**What to do**
Exact transcription, pictures omitted: reproduce the listing below.
◆ ◆ ◆
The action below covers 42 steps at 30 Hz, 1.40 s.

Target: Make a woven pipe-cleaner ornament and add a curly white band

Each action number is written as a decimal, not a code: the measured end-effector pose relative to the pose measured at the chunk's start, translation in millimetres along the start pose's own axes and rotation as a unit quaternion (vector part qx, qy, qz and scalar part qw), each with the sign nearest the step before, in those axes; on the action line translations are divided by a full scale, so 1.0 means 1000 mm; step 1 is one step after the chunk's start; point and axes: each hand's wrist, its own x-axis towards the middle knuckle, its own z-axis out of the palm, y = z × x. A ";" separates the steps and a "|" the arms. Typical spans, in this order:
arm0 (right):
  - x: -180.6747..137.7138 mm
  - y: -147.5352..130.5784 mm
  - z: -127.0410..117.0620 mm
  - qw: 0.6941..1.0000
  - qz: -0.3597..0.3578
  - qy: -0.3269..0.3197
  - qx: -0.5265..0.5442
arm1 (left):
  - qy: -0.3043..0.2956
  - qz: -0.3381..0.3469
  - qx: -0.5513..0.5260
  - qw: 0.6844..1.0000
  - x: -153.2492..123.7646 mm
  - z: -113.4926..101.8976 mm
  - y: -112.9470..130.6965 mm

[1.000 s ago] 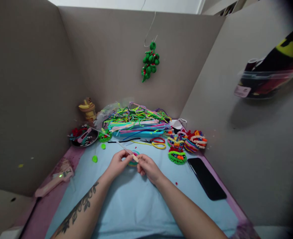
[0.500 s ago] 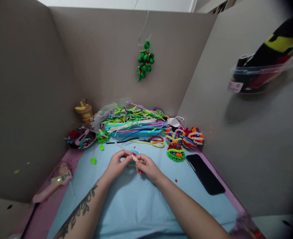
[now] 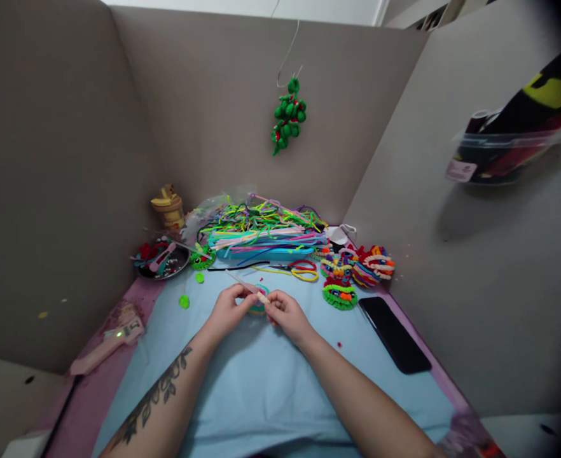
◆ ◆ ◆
**Answer for the task**
The action below covers 42 steps at 30 Hz, 1.40 s.

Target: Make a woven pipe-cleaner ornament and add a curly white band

Each action number is written as a decimal, not a code: the measured end-effector pose relative to the pose measured at the chunk's start, translation in millimetres along the start pose's own axes and rotation as a unit quaternion (vector part qx, qy, qz and scalar part qw), each with the sign nearest the step before, in those axes; on the action line translations are divided by a full scale, so 1.0 means 1000 mm; step 1 is one step after the chunk's start; point and axes: each hand's wrist, its own x-axis towards the middle knuckle, its own z-axis out of the palm, y = z × x. A ";" separates the steps and a "|" the arms. Typical spans, in this order:
arm0 (right):
  - x: -180.6747..137.7138 mm
  - y: -147.5352..130.5784 mm
  - z: -127.0410..117.0620 mm
  - qw: 0.6941..1.0000
  - qz: -0.3597..0.3578
  - qy: -0.3269..0.3197
  - qx: -0.5265..0.5442
arm1 (left):
  - qy: -0.3043..0.2956
  - qz: -0.3381..0.3469
  - qx: -0.5513..0.5260
  - qw: 0.6844..1.0000
  - x: -153.2492..123.7646 mm
  - z: -113.4926..101.8976 mm
  - y: -112.9470..130.6965 mm

[1.000 s ago] 
[0.500 s ago] 
[now] 

Nothing further is required of the output.